Japanese designer Satoshi Kuwata of Setchu brought a captivating fusion of cultures to Venice in collaboration with Davies & Son, the oldest independent tailor on London’s renowned Savile Row. During the opening days of La Biennale, Kuwata presented a special project at Palazzo Venier, showcasing meticulously crafted tailored suits that blended the traditions of Japan with the impeccable artistry of Savile Row.
To complement his exchange with the esteemed Savile Row maestros, Kuwata curated a multi-sensory installation showcasing a collection of specially crafted objects sourced from Japan. This artistic touch infused a contemporary essence into time-honored artisanal practices. Upon entering the palazzo’s ornate stuccoed entryway, guests were greeted by an oversized foldable paper lamp, its deep shade of black defying the conventional white hues of ceremonial lanterns that illuminate Japanese shrines. Exquisitely crafted tatami mats were veiled in sheer black Setchu fabric, while ceramic stools featured removable lids that doubled as ikebana trays, and traditional candles were cast in organic wax.
Kuwata also reimagined the ubiquitous Italian espresso cup with an iconoclastic twist. A Japanese potter was commissioned to mimic the rounded shape of udon noodle bowls, transforming the standard perforated handle into the solid form of a two-euro coin. The accompanying coaster drew inspiration from small dishes used to hold salt for warding off bad luck.
Kuwata’s laser-sharp design approach, bordering on obsessive, resulted in an outcome that exuded exquisite elegance. “Setchu embodies the harmonious encounter of East and West,” remarked Kuwata. “This project seamlessly interlaces Japanese and Italian elements. Espresso, a beverage deeply ingrained in Italian culture, contributes to their longevity and imparts a positive start to each day. Setchu seeks to convey a message of appreciation.”
Challenging the rigid sartorial codes of Savile Row, Kuwata skillfully coaxed Davies & Son out of their comfort zone. After extensive discussions and fittings, they jointly conceived three bespoke non-gender-specific garments—a sophisticated black suit, a versatile black coat dress, and an ethereal white coat distinguished by an extra-long trailing hem.
British tailoring, with its military origins, typically adheres to structured silhouettes, employing robust fabrics, rigid shapes, and meticulously precise details crafted to endure a lifetime. Kuwata sought to maintain this rigorous approach while introducing elements that echoed the foldable nature of Japanese kimonos. “Savile Row tailors often jest that their suits can stand upright on their own,” but Kuwata’s unwavering courtesy, coupled with his tailoring prowess, ultimately won the day.

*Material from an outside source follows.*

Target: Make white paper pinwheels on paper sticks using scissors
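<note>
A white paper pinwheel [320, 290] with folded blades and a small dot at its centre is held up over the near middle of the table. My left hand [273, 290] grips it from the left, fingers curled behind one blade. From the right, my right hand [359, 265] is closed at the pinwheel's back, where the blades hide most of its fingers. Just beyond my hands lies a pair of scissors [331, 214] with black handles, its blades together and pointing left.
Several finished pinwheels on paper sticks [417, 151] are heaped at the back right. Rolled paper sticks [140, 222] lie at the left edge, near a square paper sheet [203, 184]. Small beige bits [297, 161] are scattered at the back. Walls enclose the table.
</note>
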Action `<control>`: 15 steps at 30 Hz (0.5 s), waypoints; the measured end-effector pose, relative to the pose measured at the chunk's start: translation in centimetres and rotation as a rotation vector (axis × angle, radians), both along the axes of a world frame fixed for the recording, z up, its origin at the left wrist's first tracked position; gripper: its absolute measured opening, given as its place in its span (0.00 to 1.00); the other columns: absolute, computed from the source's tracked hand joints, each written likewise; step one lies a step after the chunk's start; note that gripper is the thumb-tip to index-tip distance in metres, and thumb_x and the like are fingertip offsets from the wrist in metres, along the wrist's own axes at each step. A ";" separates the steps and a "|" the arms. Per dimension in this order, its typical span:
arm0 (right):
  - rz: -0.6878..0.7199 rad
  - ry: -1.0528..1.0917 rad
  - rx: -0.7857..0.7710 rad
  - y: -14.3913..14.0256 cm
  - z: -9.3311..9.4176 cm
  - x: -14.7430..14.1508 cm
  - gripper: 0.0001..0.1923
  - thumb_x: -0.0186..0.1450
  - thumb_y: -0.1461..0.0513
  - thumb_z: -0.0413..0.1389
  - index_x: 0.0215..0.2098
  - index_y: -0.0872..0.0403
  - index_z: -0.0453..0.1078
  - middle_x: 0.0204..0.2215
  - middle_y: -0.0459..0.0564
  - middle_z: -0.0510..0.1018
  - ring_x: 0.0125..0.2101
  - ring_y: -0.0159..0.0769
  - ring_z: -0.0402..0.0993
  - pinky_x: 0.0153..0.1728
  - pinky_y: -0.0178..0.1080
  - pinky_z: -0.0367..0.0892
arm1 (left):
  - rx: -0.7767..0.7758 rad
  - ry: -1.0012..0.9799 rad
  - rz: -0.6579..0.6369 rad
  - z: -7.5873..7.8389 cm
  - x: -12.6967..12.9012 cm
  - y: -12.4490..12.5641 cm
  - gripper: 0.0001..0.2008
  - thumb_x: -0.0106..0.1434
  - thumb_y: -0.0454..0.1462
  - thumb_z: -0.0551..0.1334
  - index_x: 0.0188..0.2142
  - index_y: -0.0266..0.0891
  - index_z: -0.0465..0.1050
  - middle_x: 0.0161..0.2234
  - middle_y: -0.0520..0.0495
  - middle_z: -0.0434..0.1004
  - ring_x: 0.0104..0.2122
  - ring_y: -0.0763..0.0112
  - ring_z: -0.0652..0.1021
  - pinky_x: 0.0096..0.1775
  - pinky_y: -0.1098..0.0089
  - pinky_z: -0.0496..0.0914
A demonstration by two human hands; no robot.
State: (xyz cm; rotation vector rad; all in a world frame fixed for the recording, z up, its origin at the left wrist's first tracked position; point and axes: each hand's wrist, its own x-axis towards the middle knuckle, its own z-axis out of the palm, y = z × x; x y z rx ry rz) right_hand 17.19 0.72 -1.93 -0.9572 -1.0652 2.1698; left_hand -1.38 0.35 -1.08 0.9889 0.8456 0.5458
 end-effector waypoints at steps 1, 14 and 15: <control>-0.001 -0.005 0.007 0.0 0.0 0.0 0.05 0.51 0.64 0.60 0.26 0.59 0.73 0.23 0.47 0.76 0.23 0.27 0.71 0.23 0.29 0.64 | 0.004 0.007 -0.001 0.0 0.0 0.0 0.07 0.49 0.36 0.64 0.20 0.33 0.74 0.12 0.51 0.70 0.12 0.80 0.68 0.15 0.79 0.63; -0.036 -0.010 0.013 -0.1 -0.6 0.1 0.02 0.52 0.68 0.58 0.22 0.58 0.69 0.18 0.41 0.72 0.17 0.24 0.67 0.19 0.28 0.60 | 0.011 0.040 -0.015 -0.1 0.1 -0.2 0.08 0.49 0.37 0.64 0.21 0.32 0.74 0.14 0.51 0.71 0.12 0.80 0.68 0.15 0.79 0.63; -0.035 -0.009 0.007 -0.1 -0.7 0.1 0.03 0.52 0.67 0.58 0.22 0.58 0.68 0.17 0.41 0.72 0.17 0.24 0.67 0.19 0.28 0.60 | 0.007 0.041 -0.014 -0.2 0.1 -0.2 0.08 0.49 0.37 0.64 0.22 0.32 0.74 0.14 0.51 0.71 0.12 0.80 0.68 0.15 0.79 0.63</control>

To achieve the desired foldable quality, Kuwata and the skilled tailors at Davies & Son meticulously redesigned the garment’s interior. The lining was intricately cut like a puzzle to ensure flexibility, and every stitch was executed by hand. Details were refined with a touch of lightness and humor, resulting in flawlessly tailored suits that exuded elegance while being eminently practical for both travel and everyday wear, extending their utility beyond formal occasions.
Kuwata’s installation served not only as an artistic showcase but also as a couture salon, where discerning patrons could schedule appointments for bespoke fittings. The single-breasted suit, crafted from fine black herringbone wool, exuded a relaxed allure, striking a balance between sharpness and softness. The elongated silhouette of a black wool jacket could be effortlessly transformed into a flattering coat dress through the clever use of concealed buttons. The pièce de résistance, however, was an opulent double-breasted coat in white cashmere, its long train making a bold statement.
Softening the rigidity of Savile Row’s ceremonial dress codes while preserving its impeccable construction is no easy feat. Only a designer of Kuwata’s caliber, with his exceptional talent and unwavering determination, could have achieved such a remarkable fusion of tradition and innovation.